Mr. Badawi said he would appeal his death sentence, and the five other defendants are also likely to seek to have the sentences overturned. They can take their cases to the Court of Appeals and eventually the Supreme Court. In addition, all death sentences, which are carried out by firing squad, need confirmation by President Ali Abdullah Saleh.

In previous political cases, the president has either annulled or reduced sentences and even pardoned some individuals, Mr. Allaw said, but he added that the president's ability to dismiss judges prevented them from making independent decisions.

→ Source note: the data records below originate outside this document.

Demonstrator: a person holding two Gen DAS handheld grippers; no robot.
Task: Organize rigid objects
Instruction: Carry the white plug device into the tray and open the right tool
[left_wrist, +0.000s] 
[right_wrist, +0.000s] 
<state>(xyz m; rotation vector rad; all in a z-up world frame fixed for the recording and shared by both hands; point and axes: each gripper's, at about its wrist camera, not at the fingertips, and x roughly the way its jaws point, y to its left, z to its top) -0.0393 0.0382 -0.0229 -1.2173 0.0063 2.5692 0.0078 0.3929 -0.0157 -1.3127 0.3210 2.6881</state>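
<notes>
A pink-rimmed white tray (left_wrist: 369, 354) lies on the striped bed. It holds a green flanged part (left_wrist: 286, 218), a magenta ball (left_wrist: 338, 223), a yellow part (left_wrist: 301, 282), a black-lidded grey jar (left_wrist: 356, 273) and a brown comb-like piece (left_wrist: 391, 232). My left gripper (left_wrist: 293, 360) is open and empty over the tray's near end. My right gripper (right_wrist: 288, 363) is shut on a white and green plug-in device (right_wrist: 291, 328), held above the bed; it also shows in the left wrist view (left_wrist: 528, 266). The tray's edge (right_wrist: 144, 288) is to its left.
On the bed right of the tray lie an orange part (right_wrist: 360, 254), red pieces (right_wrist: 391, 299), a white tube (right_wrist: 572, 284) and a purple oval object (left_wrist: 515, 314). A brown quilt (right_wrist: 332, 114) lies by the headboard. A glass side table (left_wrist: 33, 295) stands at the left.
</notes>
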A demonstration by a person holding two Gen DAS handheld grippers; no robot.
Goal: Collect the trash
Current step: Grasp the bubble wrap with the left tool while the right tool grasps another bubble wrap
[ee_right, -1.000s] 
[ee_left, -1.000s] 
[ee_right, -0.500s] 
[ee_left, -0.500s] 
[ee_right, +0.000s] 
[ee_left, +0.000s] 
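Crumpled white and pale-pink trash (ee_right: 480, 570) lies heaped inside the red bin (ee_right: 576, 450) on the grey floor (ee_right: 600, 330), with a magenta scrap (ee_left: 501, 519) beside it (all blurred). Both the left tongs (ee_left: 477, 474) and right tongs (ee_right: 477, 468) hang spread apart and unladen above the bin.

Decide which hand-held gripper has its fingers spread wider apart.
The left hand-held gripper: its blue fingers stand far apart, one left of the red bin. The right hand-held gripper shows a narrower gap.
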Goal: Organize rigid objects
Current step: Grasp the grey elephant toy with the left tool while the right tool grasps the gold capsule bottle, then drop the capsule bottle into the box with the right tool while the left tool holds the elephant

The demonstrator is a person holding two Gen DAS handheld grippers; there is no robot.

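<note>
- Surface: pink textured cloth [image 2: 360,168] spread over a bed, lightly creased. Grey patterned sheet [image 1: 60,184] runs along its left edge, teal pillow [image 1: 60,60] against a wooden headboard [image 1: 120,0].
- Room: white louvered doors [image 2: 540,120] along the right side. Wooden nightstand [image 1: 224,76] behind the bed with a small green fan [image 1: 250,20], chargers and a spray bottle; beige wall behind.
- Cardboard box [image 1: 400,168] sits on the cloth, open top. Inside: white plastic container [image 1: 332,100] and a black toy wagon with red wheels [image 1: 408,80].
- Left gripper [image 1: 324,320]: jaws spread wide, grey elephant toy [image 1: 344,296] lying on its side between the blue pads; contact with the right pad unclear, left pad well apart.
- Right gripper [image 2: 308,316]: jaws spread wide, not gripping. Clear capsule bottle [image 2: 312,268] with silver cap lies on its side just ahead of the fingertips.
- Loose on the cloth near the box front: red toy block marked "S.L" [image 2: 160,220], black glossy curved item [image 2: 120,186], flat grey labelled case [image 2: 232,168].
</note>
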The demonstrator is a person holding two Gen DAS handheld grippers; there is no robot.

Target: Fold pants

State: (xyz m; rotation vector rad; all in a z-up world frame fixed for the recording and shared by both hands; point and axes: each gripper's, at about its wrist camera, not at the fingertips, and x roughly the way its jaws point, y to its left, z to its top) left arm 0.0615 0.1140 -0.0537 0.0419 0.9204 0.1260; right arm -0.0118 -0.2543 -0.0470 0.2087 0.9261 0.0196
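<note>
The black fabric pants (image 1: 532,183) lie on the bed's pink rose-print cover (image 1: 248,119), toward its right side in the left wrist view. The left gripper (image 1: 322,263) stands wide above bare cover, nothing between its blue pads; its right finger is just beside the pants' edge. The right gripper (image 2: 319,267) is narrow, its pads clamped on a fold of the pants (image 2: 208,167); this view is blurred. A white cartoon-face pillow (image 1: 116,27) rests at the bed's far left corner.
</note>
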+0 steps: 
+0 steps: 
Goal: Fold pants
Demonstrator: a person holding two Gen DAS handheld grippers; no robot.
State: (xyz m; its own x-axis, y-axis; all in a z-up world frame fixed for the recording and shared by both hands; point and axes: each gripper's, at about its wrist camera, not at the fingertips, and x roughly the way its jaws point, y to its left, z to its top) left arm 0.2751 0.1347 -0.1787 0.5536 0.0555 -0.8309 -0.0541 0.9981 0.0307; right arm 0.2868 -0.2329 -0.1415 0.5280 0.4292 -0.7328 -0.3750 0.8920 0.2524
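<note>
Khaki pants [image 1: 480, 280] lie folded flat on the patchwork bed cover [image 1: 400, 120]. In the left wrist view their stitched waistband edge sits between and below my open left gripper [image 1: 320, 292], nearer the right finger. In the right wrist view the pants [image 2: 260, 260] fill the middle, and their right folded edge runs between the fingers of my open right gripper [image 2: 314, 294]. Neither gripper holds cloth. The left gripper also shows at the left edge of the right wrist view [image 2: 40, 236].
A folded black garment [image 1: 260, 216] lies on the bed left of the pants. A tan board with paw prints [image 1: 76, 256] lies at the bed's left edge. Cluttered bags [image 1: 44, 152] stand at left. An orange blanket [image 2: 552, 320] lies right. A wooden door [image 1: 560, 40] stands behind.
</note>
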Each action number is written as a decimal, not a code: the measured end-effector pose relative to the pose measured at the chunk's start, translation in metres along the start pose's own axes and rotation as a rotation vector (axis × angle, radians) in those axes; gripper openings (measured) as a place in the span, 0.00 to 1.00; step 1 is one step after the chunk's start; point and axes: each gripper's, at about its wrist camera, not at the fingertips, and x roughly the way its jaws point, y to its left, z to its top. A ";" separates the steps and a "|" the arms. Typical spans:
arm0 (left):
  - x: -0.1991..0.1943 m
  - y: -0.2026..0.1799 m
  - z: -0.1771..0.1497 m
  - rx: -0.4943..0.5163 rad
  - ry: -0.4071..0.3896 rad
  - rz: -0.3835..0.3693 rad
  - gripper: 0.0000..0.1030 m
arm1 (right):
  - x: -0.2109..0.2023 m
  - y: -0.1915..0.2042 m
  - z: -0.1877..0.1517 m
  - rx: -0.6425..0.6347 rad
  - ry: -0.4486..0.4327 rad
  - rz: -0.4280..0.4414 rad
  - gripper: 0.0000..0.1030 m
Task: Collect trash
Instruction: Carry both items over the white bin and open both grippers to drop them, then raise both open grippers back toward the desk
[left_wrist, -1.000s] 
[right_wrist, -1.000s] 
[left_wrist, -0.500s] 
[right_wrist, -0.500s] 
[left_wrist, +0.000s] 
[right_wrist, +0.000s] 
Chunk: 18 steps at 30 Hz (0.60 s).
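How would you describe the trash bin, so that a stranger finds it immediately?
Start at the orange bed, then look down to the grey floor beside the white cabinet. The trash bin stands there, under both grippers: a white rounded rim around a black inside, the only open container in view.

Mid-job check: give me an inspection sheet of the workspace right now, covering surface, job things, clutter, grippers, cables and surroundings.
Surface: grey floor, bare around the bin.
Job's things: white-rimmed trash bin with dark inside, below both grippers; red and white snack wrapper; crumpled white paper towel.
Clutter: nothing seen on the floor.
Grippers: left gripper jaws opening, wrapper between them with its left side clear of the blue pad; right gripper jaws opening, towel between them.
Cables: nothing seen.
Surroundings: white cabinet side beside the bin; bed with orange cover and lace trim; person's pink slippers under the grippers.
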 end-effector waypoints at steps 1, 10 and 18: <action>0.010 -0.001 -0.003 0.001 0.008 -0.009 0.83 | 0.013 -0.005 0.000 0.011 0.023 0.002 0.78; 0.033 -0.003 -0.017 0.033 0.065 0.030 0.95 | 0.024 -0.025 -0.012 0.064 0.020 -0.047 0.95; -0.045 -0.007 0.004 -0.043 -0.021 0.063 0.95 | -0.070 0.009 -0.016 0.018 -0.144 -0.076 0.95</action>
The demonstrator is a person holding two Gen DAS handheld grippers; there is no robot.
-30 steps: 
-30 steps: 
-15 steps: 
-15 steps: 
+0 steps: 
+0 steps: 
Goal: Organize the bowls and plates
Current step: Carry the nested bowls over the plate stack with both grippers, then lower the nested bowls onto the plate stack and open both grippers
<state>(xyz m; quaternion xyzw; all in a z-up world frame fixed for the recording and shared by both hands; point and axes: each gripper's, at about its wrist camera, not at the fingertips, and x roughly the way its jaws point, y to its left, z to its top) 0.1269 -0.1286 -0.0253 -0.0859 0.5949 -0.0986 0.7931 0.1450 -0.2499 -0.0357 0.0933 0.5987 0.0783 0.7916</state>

The death sentences on Wednesday, although among the first for violence linked to Al Qaeda, are not rare in Yemen. Last month, the same special court gave 15 defendants sentences ranging from three years to death for various terror plots and attacks. Those imprisoned for 10 years included five Qaeda supporters for the 2002 bombing of the French supertanker Limburg in an attack similar to that on the Cole. The militant sentenced to death was convicted of shooting dead a police officer at a checkpoint.

Yemen is Mr. bin Laden's ancestral homeland and was considered a safe haven by members of Al Qaeda fleeing American-led forces in Afghanistan after the attacks of Sept. 11, 2001.

But Yemen has been trying to distance itself from a reputation for harboring terrorists. It has arrested hundreds of suspects and taken steps like allowing the United States to use a missile to assassinate an important Qaeda operative in 2002.


Neil MacFarquhar reported from Cairo for this article, and David Johnston from Washington.